Dear College President Sian Leah Beilock:
We are three siblings, all Dartmouth graduates, and the children of another alumnus, the late Rodney V. Beach ’47. We write to express our profound disagreement with Dartmouth’s decision to date not to participate in the joint statement from the American Association of Colleges and Universities concerning “the unprecedented government overreach and political interference now endangering American higher education.” The AACU statement simply affirms the essential value of academic freedom and asks for constructive engagement with the federal government on the expressed concerns. There are now over 500 signatories to this statement; with each passing day, our alma mater is more conspicuous in its absence.
Your April 23 letter attempting to justify Dartmouth’s silence only reinforced our concern with the College’s present direction under your leadership. You admit to the seriousness of the challenges facing higher education from the government, including threats of revoking the tax-exempt status of private colleges and intrusive government supervision over who is admitted and what is taught. You agree with the assertion in the AACU statement of the fundamental importance of academic freedom, yet you are unwilling to take a stand shoulder-to-shoulder with your fellow institutions in its defense, instead counseling self-centered policies of reflection and restraint in this moment of crisis.
The AACU statement is not the polarizing call for “all-out battle” that you criticize. It is actually the opposite – a call for constructive engagement with the government. We applaud Dartmouth’s efforts on campus, which you highlight, to encourage respectful and constructive dialogue across differences. The AACU statement on its face asks for the same with the government. Why is that inconsistent with Dartmouth’s preferred path forward?
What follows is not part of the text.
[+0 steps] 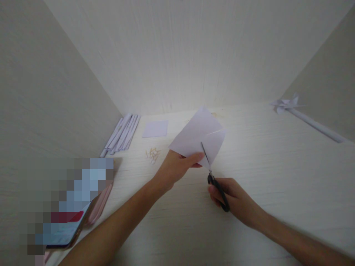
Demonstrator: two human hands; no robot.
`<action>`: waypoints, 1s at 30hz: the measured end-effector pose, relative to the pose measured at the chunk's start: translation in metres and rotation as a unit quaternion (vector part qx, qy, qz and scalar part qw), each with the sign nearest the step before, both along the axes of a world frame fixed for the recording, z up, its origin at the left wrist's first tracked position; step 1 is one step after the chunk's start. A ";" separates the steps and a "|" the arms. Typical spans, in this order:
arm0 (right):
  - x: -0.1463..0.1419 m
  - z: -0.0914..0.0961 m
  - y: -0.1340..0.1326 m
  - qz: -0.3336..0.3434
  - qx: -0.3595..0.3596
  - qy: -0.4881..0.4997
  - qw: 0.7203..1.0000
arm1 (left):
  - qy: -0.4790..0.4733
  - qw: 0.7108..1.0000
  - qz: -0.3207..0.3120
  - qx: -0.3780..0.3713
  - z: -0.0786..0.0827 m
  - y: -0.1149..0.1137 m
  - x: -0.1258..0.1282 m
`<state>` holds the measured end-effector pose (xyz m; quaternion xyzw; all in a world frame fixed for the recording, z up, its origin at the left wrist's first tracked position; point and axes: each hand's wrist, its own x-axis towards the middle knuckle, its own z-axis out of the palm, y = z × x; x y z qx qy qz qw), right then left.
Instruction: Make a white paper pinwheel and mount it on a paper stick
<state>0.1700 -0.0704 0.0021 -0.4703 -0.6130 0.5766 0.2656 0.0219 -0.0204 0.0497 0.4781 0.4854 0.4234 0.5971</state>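
Observation:
My left hand (177,166) pinches the near corner of a white paper square (198,135), held up above the pale wooden table (263,166). My right hand (234,197) grips black-handled scissors (215,181), and their blades reach up into the paper's lower edge. A cut runs partway into the sheet, and the right flap stands slightly apart.
At the back left lie several rolled paper sticks (122,135), a small white paper square (155,129) and a heap of small pale pins (152,154). A finished paper pinwheel on a stick (288,105) leans at the right wall. A phone (69,225) rests at the front left.

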 end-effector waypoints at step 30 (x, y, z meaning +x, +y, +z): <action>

Your reluctance to sign the AACU statement centers on the assertion that such open letters are “rarely effective tools,” and that legal action on specific issues is more effective. If the issues are as serious and as fundamental as you admit, then surely there is a place for a statement of principles that unites with a common resolve the hundreds of institutions of higher learning that will be impacted. Following your logic, one could argue that the Declaration of Independence was ineffective because it did not advance in any concrete way our independence from Britain — years of war were required to achieve that goal. But of course the Declaration was of inestimable value in uniting the disparate states in common principles and in the recognition, in Benjamin Franklin’s apocryphal words after the July 4, 1776 signing, that “we must all hang together or, most assuredly, we shall all hang separately.”
As freshmen at Dartmouth, we were taught that one of the proudest moments of Dartmouth’s long history was Daniel Webster’s ringing defense of the College’s independence in Dartmouth College v. Woodward, when the government of New Hampshire threatened to turn the College into a state-run university. The 1819 decision of John Marshall’s Supreme Court affirming the College’s independence from the state is the cornerstone of the freedom enjoyed by private educational institutions in the U.S. The summary of Webster’s argument, contained in the Court’s decision, serves as a continuing warning to us today:
“The case before the court is not of ordinary importance, nor of every- day occurrence. It affects not this college only, but every college, and all the literary institutions of the country. […]It will be a dangerous, a most dangerous, experiment, to hold these institutions subject to the rise and fall of popular parties, and the fluctuation of political opinions. […]learned men will be deterred from devoting themselves to the service of such institutions, from the precarious title of their offices. Colleges and halls will be deserted by all better spirits, and become a theatre for the contention of politics; party and faction will be cherished in the places consecrated to piety and learning. These consequences are neither remote nor possible only; they are certain and immediate.”
President Beilock, please take a walk around the campus preserved more than two centuries ago by Webster’s wisdom and eloquence. Find a picture or a bust of that great Dartmouth graduate –– we know there are several –– and reflect on your responsibility to carry forward Dartmouth’s tradition as a leader, not a silent, fearful follower, in protecting academic freedom. We ask you to reflect on whether the College’s continuing failure to speak clearly and cooperatively in this crisis has sadly tarnished that proud heritage.
Respectfully,
R. Thomas Beach ‘77
Edward F. Beach ’85
A. Pendleton Beach MED ’98
Guest columns represent the views of their author(s), which are not necessarily those of The Dartmouth.